And yet David was not untender. His indifference to the unusual could be explained—for I, too, reflected Ivanov, must have appeared to be a stolid and dryish lad, I who never shared with anyone my loves, my fancies and fears. All that my childhood expressed was an excited little monologue addressed to itself. One might construct the following syllogism: a child is the most perfect type of humanity; David is a child; David is perfect. With such adorable eyes as he has, a boy cannot possibly keep thinking only about the prices of various mechanical gadgets or about how to save enough trading stamps to obtain fifty pfennigs’ worth of free merchandise at the store. He must be saving up something else too: bright childish impressions whose paint remains on the fingertips of the mind. He keeps silent about it just as I kept silent. But if several decades later—say, in 1970 (how they resemble telephone numbers, those distant years!), he will happen to see again that picture now hanging above his bed—Bonzo devouring a tennis ball—what a jolt he will feel, what light, what amazement at his own existence. Ivanov was not entirely wrong, David’s eyes, indeed, were not devoid of a certain dreaminess; but it was the dreaminess of concealed mischief.

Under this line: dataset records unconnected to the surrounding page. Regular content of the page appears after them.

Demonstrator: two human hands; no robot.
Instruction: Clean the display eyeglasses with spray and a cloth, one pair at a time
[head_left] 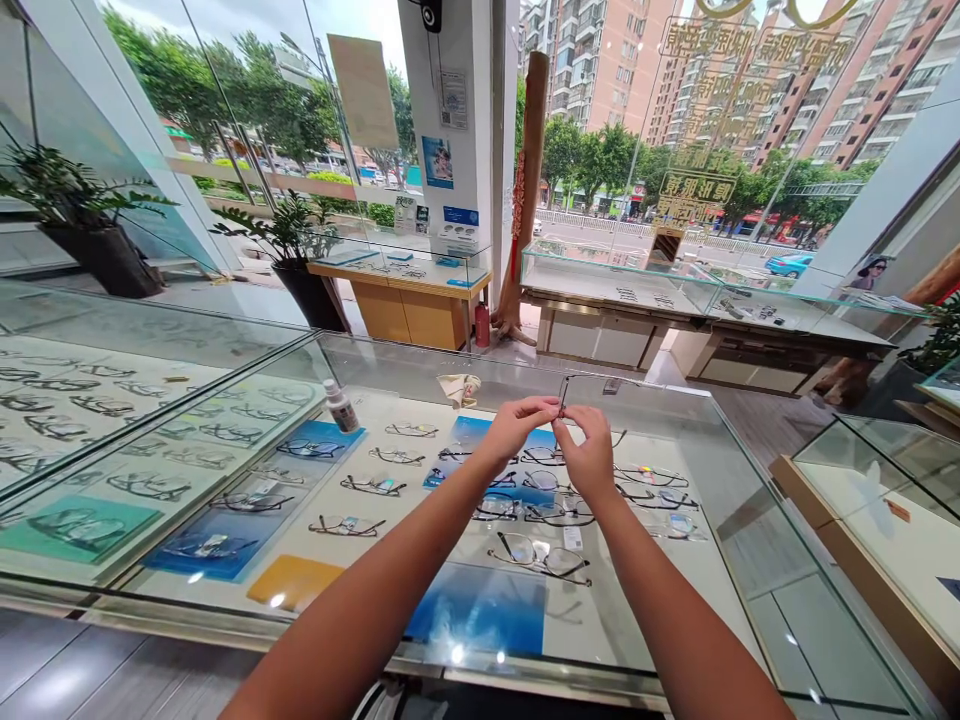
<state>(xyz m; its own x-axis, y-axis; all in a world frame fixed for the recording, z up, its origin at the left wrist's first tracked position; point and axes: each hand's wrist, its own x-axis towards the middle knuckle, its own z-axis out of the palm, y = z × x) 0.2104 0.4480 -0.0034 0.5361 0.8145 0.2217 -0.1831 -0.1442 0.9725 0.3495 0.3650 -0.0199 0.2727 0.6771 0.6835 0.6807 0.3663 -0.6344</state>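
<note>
From my remote place, I see the left hand (517, 428) and the right hand (589, 448) close together, both with fingertips pinched on a thin dark pair of glasses (564, 393), above the glass counter (600, 625). The exact part between the fingers is hidden from me. To work well, I think one hand should steady the frame while the other presses lightly, because so thin a piece may bend. Beyond the left hand lies a beige cloth (459, 389).
</note>
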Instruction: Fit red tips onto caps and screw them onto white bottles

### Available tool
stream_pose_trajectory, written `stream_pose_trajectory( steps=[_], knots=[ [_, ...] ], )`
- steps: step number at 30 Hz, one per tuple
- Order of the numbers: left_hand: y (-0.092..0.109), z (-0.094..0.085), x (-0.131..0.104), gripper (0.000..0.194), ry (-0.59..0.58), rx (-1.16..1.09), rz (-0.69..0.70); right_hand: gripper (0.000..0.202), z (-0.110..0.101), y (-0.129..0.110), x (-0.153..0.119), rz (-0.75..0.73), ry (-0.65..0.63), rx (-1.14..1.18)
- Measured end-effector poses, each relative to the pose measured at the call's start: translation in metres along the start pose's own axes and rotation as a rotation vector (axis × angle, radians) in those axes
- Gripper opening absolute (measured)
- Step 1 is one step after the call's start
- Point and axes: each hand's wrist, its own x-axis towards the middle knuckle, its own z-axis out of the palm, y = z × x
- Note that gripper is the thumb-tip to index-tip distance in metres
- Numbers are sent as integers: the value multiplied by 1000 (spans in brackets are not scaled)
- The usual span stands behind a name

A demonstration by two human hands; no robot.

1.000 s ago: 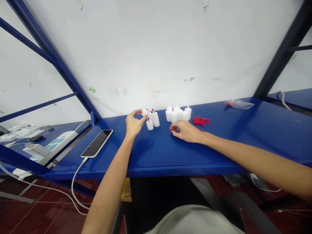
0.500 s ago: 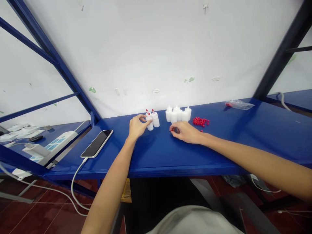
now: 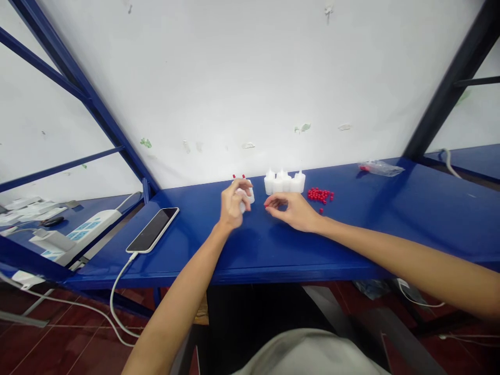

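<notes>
My left hand (image 3: 233,204), slightly blurred, is in front of the capped white bottles (image 3: 251,192); its fingers are curled but apart, with no grip on a bottle visible. Two red tips show above it, and the hand hides most of these bottles. To its right, my right hand (image 3: 292,210) pinches a small red cap (image 3: 266,205) between thumb and forefinger, low over the blue table (image 3: 258,250). Behind that hand stands a close group of white bottles with bare pointed nozzles (image 3: 283,183). Several red caps (image 3: 318,195) lie scattered beside this group, on the right.
A phone (image 3: 153,230) with a white charging cable lies on the table's left. At the back right is a clear plastic bag (image 3: 380,167) with something red inside. A power strip (image 3: 88,229) sits beyond the blue frame post at left.
My left hand has left the capped bottle it was touching and moved right, across the front of that group. My right hand, with the red cap, has shifted slightly left.
</notes>
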Motion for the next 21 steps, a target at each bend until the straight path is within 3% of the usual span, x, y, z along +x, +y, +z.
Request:
stream_pose_trajectory(
  steps=[3,6,15,21],
  knots=[
    [0,20,-5,33,-181,-154,-97,12,6,-6,-2,-27,-3,161],
    [0,29,-10,29,-263,-165,-179,11,8,-10,-5,-60,-70,185],
    [-2,34,-13,28,-319,-52,-111,4,11,-14,-7,-60,-108,30],
    [-5,35,-15,29,-352,-25,-130,7,9,-14,-6,-19,-147,70]
  ],
)
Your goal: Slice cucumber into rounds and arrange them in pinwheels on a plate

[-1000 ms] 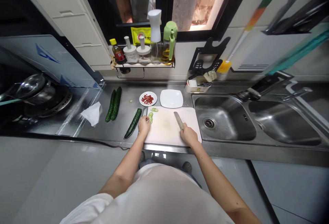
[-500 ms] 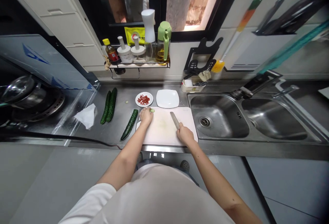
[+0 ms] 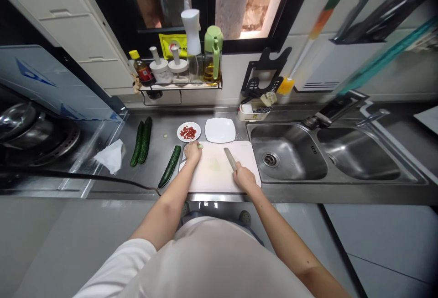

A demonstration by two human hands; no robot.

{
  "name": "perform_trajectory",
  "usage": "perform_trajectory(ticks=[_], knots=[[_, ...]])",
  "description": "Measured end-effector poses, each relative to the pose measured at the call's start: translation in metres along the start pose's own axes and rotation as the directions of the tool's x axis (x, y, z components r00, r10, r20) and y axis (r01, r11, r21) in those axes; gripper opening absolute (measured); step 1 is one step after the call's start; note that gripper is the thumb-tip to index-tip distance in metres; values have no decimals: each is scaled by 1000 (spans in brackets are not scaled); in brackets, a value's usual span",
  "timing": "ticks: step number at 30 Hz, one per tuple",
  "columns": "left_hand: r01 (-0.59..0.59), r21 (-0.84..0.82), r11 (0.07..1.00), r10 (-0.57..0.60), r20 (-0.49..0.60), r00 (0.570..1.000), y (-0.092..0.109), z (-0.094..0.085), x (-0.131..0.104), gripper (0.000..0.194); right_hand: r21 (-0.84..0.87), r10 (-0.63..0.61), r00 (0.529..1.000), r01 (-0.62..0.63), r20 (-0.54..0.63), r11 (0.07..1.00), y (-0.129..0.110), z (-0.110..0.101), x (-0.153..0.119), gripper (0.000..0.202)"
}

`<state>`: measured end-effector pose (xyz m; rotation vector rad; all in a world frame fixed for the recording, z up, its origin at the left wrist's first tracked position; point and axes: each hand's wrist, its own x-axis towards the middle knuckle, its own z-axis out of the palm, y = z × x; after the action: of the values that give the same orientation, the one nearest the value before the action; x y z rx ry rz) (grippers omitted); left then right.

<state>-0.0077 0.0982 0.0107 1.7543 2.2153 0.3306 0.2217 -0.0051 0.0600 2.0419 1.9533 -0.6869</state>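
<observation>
My right hand (image 3: 244, 177) is closed round the handle of a knife (image 3: 230, 159), whose blade points up and left over the white cutting board (image 3: 219, 175). At the board's upper left corner, my left hand (image 3: 193, 152) has its fingers bent round a small green cucumber piece (image 3: 200, 146). A dark green cucumber (image 3: 170, 166) lies just left of the board. Two more cucumbers (image 3: 141, 142) lie side by side further left. Behind the board are a plate of chopped red pieces (image 3: 188, 132) and a white square plate (image 3: 220, 130).
A double sink (image 3: 290, 152) with a faucet (image 3: 337, 110) is on the right. Crumpled white paper (image 3: 111, 155) and a pot (image 3: 25, 124) on the stove are at left. Bottles and jars stand on a rack (image 3: 183, 86) above the counter. A black cable (image 3: 102, 177) crosses the front left.
The view has shifted slightly, so the counter items appear a little further left. Both hands keep nearly the same places on the board, with the knife still in my right hand.
</observation>
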Motion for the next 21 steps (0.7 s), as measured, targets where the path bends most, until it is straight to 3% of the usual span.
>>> perform_trajectory(ticks=[7, 12, 16, 21], knots=[[17, -104, 994, -18, -13, 1000, -3, 2, -3, 17, 5, 2, 1000, -2, 2, 1000, 1, 1, 2, 34], [63, -330, 942, -51, 46, 998, -5, 5, -10, 17, 9, 4, 1000, -4, 4, 1000, 0, 0, 2, 35], [30, -460, 888, 73, 205, 976, -5, 8, -18, 17, 10, 3, 1000, -3, 1, 1000, 0, 1, 3, 36], [-105, -411, 906, 278, 387, 879, -1, 5, -24, 15, 2, 2, 1000, -2, 0, 1000, -1, 1, 3, 35]])
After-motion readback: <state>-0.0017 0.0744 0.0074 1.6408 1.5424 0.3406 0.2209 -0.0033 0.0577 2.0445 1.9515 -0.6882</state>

Enters David’s mother. She has yellow hair and a high-strung temperament. The day before she was studying Spanish; today she subsists on orange juice. “I would like to speak to you. Stay seated, please. Go away, David. The lesson is over? David, go. This is what I want to say. His vacation is coming soon. It would be appropriate to take him to the seaside. Regrettably, I shan’t be able to go myself. Would you be willing to take him along? I trust you, and he listens to you. Above all, I want him to speak Russian more often. Actually, he’s nothing but a little
Sportsmann
as are all modern kids. Well, how do you look at it?”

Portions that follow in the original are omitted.